- Paradigms: Multi-paradigm: scripting, imperative, procedural, functional
- Family: ECMAScript: JavaScript
- First appeared: 2017; 8 years ago
- Stable release: 2024 (Strange) / 31 December 2021; 3 years ago
- Typing discipline: Dynamic, duck
- OS: browser-based
- License: Apache
- Filename extensions: .js
- Website: docs.sourceacademy.org

Major implementations
- Safari (Safari's JavaScript is properly tail recursive), Source Academy

Dialects
- Source §1, Source §2, Source §3, Source §4

Influenced by
- JavaScript, Scheme

= Source (programming language) =

Family of JavaScript sub-languages

Source is a family of sublanguages of JavaScript, developed for the textbook Structure and Interpretation of Computer Programs, JavaScript Edition (SICP JS). The JavaScript sublanguages Source §1, Source §2, Source §3, and Source §4 are designed to be only expressive enough to support all examples of the respective chapter of the textbook.

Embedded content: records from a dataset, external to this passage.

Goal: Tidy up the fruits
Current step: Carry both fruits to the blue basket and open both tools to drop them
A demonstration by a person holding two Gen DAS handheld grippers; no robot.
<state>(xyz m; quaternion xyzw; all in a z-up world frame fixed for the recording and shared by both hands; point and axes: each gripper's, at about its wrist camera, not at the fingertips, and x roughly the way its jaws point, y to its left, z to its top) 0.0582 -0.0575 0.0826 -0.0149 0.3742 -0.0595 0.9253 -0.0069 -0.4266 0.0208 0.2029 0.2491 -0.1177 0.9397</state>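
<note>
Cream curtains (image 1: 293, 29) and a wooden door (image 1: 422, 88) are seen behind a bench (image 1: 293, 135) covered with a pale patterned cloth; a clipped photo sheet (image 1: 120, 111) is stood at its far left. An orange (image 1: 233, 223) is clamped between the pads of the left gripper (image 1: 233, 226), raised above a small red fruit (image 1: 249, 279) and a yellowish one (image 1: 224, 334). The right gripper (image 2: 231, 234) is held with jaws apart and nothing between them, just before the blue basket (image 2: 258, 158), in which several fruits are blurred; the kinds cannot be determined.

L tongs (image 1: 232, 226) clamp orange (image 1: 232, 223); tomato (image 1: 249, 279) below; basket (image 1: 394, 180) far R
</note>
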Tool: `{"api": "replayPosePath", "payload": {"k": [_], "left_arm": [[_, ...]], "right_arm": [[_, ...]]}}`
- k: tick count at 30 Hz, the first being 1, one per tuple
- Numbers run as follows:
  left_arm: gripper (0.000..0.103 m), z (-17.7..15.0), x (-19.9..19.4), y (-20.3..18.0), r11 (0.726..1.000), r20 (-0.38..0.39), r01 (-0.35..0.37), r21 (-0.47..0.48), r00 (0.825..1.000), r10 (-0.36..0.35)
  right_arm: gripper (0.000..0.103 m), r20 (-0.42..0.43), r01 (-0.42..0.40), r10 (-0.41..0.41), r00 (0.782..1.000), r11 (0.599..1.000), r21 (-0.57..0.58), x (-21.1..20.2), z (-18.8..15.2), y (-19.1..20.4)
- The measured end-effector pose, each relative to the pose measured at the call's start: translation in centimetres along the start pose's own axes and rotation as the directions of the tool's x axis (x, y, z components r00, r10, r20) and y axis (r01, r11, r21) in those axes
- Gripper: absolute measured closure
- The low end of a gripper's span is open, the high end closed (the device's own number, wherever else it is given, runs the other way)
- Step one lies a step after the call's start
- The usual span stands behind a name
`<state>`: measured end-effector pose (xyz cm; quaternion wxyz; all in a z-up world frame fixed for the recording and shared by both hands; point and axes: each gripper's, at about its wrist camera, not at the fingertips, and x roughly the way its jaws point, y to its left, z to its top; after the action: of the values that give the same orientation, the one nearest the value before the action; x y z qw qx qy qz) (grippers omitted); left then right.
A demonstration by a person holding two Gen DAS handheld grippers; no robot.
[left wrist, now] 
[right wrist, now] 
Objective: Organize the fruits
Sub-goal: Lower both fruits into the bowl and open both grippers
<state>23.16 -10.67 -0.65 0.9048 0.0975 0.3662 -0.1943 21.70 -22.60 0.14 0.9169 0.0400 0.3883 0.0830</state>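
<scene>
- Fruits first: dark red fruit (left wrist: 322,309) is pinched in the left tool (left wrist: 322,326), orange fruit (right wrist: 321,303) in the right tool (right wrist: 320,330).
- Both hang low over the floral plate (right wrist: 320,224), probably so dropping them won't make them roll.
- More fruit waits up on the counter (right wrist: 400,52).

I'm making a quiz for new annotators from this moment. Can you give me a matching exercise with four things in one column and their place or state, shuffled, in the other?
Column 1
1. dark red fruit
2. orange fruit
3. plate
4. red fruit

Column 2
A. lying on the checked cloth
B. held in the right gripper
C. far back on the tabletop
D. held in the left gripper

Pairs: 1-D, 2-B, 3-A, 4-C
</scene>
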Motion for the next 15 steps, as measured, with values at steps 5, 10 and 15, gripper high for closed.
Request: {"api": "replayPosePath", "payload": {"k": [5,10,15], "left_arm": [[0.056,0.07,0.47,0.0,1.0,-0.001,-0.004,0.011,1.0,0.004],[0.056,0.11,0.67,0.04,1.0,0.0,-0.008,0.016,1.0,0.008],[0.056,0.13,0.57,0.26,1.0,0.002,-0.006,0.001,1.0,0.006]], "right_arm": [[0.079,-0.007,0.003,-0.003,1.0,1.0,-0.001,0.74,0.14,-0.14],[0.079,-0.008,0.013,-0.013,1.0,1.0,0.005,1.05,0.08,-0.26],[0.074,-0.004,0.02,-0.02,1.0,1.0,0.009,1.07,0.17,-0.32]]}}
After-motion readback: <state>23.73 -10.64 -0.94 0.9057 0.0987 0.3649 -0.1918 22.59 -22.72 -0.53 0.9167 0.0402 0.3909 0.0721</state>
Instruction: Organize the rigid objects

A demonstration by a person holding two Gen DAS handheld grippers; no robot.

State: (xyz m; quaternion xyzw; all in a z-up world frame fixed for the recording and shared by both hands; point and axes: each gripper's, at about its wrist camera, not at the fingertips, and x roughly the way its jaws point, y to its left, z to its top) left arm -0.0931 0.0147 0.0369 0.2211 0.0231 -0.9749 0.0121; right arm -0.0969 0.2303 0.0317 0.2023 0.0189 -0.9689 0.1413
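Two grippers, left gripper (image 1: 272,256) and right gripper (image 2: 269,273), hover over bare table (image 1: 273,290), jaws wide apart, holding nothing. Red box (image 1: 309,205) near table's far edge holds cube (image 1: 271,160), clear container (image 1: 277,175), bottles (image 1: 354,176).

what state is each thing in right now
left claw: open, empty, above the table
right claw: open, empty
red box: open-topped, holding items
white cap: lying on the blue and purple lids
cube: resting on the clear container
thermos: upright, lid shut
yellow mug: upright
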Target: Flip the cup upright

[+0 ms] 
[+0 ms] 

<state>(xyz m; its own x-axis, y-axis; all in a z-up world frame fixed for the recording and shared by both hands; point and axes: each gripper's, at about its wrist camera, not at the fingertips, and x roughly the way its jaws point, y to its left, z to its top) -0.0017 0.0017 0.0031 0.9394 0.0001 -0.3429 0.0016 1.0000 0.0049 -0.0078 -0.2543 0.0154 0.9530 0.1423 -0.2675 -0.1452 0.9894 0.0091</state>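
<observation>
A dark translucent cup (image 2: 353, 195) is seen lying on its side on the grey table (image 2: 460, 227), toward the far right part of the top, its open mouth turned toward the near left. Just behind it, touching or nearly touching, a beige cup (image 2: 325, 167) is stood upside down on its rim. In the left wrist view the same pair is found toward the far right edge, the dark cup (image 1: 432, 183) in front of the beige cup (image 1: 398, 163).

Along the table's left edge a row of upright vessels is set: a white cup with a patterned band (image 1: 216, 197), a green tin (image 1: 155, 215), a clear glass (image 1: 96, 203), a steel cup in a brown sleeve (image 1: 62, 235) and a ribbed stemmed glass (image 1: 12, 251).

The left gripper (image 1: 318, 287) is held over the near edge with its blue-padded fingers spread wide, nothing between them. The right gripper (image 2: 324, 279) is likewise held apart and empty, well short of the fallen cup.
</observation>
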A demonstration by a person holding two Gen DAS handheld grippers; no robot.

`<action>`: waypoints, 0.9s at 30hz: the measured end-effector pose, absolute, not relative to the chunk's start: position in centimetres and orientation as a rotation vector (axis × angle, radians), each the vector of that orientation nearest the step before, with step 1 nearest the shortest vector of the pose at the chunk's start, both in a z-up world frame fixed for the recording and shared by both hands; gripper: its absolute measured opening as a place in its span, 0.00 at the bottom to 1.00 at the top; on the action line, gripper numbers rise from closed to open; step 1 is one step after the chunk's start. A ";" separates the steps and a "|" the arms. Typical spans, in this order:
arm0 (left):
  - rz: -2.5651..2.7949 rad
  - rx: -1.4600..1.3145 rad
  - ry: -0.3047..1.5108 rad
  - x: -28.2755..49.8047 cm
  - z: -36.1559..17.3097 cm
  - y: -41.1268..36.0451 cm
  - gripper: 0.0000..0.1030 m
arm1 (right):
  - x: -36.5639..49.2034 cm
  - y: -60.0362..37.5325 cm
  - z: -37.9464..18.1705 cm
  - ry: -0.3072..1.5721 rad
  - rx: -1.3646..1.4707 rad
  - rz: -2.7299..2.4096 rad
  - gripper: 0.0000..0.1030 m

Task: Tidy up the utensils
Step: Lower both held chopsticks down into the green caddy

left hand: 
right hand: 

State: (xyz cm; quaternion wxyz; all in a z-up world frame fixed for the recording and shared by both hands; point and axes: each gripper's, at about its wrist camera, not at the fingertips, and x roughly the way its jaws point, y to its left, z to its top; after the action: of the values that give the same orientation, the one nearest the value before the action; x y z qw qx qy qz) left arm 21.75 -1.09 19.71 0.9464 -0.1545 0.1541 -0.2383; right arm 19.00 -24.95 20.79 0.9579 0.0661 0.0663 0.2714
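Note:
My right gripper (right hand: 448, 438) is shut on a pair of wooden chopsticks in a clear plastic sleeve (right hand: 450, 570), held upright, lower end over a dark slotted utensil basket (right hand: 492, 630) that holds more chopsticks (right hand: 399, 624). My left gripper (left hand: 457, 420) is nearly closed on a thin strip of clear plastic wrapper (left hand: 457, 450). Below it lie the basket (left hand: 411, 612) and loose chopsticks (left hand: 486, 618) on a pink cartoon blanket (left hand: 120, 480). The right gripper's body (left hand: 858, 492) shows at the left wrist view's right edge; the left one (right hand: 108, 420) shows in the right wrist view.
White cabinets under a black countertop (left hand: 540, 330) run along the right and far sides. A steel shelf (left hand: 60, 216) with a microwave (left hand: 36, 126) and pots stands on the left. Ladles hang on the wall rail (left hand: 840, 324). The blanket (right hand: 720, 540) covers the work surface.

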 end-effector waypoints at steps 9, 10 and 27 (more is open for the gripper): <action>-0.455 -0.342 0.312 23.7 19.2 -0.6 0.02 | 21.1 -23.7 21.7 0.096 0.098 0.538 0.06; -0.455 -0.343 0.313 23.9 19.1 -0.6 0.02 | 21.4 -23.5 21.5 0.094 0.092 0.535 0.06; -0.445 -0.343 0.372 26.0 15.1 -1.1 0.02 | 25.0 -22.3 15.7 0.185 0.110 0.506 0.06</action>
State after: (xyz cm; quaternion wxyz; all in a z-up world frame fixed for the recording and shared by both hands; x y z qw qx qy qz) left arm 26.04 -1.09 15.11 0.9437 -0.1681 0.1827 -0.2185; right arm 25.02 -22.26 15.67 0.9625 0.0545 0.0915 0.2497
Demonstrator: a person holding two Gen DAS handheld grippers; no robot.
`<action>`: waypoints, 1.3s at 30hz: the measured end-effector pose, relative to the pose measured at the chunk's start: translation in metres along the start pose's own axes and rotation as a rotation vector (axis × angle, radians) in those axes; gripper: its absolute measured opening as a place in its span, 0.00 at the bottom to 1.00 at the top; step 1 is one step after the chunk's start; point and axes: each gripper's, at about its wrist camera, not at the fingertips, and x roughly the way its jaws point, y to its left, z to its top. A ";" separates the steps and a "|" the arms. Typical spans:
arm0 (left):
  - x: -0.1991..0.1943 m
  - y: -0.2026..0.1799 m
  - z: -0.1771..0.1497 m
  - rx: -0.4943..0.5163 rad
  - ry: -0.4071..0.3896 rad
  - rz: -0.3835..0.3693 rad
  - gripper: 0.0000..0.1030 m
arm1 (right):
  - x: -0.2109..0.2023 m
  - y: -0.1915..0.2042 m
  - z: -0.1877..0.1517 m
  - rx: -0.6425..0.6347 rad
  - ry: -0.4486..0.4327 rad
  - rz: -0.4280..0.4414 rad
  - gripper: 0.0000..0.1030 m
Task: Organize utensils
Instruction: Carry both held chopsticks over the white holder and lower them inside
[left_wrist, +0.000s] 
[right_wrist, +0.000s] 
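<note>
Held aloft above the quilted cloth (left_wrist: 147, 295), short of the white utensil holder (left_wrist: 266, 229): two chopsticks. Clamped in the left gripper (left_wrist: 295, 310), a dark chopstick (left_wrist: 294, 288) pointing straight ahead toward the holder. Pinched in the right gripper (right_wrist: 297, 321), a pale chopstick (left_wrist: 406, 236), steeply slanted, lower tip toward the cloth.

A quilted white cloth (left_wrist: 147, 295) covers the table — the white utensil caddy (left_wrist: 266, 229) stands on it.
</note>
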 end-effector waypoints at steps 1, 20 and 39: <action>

== Purpose and design principle ==
During the development of SICP JS, starting in 2008, it became clear that purpose-designed sublanguages of JavaScript would contribute to the learning experience. Initially called "JediScript" and inspired by the book "JavaScript: The Good Parts" by Douglas Crockford, the Source sublanguages follow the chapters of SICP JS; each language Source §x is a sublanguage of the next language Source §(x+1). Following the minimalist approach of SICP JS, implementations of Source are expected to remove any JavaScript language features that are not included in the language specification.

== Features ==
Source §1 is a very small purely functional sublanguage of JavaScript, designed for Chapter 1 of SICP JS. Source §2 adds pairs and a list library, following the data structures theme of Chapter 2. Source §3 adds stateful constructs, and Source §4 adds support for meta-circular evaluation. Chapter 5 of SICP JS does not require language support beyond Source §4. All Source languages are properly tail recursive, as required by Chapter 1 of SICP and as specified by ECMAScript 2015.

== Source Academy ==
Since the Safari browser is ECMAScript-2015-compliant, including proper tail calls, it can serve as an implementation of all Source languages, provided that the SICP package is loaded. The Source Academy is a web-based programming environment that implements all Source languages, regardless of browser support for proper tail calls, and features various tools for the readers of SICP JS. The language implementation in the Source Academy, js-slang, is also available as a standalone environment based on Node.js.